**Assignment**
All of the data that follows is to be written out exactly, with images excluded.

**Stored data**
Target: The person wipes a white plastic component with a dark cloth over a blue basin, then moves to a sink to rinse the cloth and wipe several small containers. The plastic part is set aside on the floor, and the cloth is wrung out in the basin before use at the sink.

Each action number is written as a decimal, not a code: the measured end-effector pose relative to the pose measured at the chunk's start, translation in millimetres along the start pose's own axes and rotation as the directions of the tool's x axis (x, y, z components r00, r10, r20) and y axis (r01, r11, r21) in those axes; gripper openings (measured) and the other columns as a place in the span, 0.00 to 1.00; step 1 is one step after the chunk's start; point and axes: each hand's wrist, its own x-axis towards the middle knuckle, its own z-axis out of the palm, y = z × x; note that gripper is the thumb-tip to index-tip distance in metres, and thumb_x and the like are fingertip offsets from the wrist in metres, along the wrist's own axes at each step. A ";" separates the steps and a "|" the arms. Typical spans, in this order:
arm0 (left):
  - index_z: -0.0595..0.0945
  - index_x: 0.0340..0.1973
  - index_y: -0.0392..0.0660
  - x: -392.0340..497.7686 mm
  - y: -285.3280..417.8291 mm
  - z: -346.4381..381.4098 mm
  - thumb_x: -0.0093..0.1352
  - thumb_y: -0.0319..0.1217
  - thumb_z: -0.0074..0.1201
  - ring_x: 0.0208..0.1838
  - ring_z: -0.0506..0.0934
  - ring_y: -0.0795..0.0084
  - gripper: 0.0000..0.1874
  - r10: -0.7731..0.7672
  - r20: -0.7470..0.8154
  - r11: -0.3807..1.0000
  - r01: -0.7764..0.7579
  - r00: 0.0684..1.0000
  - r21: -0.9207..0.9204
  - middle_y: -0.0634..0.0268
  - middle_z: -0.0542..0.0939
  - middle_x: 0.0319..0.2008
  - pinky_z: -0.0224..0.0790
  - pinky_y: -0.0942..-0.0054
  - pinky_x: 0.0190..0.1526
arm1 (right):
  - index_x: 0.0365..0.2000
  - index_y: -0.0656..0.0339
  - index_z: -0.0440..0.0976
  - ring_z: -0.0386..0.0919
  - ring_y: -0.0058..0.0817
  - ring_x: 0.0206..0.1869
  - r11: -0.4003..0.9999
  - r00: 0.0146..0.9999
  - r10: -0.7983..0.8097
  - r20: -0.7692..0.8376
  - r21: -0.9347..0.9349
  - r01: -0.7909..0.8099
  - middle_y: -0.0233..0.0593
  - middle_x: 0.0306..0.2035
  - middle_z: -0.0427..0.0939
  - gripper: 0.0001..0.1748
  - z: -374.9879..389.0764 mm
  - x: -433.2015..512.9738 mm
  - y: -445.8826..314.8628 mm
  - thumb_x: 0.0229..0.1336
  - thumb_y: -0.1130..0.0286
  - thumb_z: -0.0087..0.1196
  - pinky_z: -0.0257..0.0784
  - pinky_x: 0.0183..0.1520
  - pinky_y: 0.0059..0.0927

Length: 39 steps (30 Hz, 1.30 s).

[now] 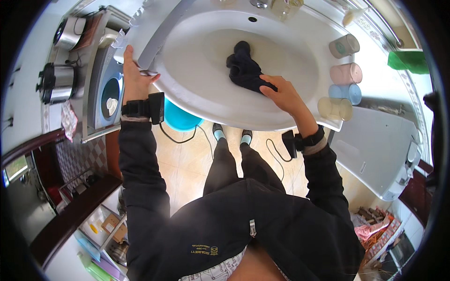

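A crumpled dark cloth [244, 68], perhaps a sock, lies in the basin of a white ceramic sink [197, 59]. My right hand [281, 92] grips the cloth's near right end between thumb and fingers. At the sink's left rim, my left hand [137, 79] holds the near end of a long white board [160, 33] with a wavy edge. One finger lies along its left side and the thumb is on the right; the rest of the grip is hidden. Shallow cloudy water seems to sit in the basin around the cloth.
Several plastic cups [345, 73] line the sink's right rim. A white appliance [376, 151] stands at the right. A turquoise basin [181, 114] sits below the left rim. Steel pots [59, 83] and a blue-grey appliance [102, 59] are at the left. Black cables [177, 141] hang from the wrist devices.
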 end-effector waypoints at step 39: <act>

**Written reply**
Target: The person wipes a white plastic component with a dark cloth over a blue basin, then moves to a sink to rinse the cloth and wipe several small containers. The plastic part is set aside on the floor, and the cloth is wrung out in the basin before use at the sink.

Each action number is written as a decimal, not a code: the measured end-effector pose relative to the pose measured at the chunk's start, translation in millimetres along the start pose's own axes and rotation as the directions of the tool's x axis (x, y, z components r00, r10, r20) and y axis (r01, r11, r21) in those axes; gripper openings (measured) and the other columns as a place in the span, 0.00 to 1.00; step 1 is one step after the chunk's start; point and axes: each hand's wrist, its own x-axis towards the middle knuckle, its own z-axis out of the palm, y = z × x; note that gripper is the thumb-tip to index-tip distance in metres, and thumb_x and the like are fingertip offsets from the wrist in metres, along the wrist's own axes at each step. A ";" separates the steps and a "|" the arms. Typical spans, in this order:
arm0 (left):
  - index_z: -0.0595..0.0945
  - index_x: 0.0340..0.1973
  - index_y: -0.0392..0.0660
  - x: -392.0340..497.7686 mm
  - y: -285.3280..417.8291 mm
  - z: -346.4381..381.4098 mm
  - thumb_x: -0.0093..0.1352
  - thumb_y: -0.0319..0.1217
  - thumb_z: -0.0074..0.1201
  - ring_x: 0.0208..0.1838
  - ring_z: -0.0506..0.0934
  - ring_y: -0.0795..0.0084
  - gripper: 0.0000..0.1874
  - r10: -0.7731..0.7672
  - r20: -0.7470..0.8154
  - r11: -0.3807..1.0000
  - r01: -0.7764..0.7579
  - r00: 0.0684..1.0000
  - r21: -0.9207..0.9204
  - middle_y: -0.0634..0.0268
  - middle_z: -0.0542..0.0939
  - middle_x: 0.0319..0.2008
  - pinky_z: -0.0224..0.0790
  - pinky_y: -0.0942..-0.0054
  - pinky_x: 0.0190..0.1526
arm1 (right):
  - index_x: 0.0365..0.2000
  - index_y: -0.0656..0.0339
  - index_z: -0.0440..0.0976
  - ring_z: -0.0386..0.0919
  - ring_y: -0.0058..0.0817
  - ring_x: 0.0206..0.1869
  - r11: -0.4003..0.9999
  - r00: 0.0146..0.9999
  - r10: -0.7983..0.8097
  - r20: -0.7692..0.8376
  - r21: -0.9347..0.9349
  - r01: -0.7909..0.8099
  - middle_y: -0.0233..0.0593
  - middle_x: 0.0306..0.2035
  - middle_z: -0.0427..0.0939
  - gripper: 0.0001..0.1748
  - z: -374.9879..389.0764 mm
  - x: -433.2015..512.9738 mm
  - y: -445.8826..314.8628 mm
  - thumb_x: 0.0229..0.1336
  - thumb_y: -0.1130..0.0286
  - thumb_z: -0.0087..0.1196
  - pinky_z: -0.0257..0.0784
  - pinky_x: 0.0183..0.1520
  - pinky_y: 0.0059..0.0927

Length: 39 steps (30 Hz, 1.30 s).

[now] 

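A crumpled dark cloth [244, 68], perhaps a sock, lies in the basin of a white ceramic sink [197, 59]. My right hand [281, 92] grips the cloth's near right end between thumb and fingers. At the sink's left rim, my left hand [137, 79] holds the near end of a long white board [160, 33] with a wavy edge. One finger lies along its left side and the thumb is on the right; the rest of the grip is hidden. Shallow cloudy water seems to sit in the basin around the cloth.
Several plastic cups [345, 73] line the sink's right rim. A white appliance [376, 151] stands at the right. A turquoise basin [181, 114] sits below the left rim. Steel pots [59, 83] and a blue-grey appliance [102, 59] are at the left. Black cables [177, 141] hang from the wrist devices.
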 end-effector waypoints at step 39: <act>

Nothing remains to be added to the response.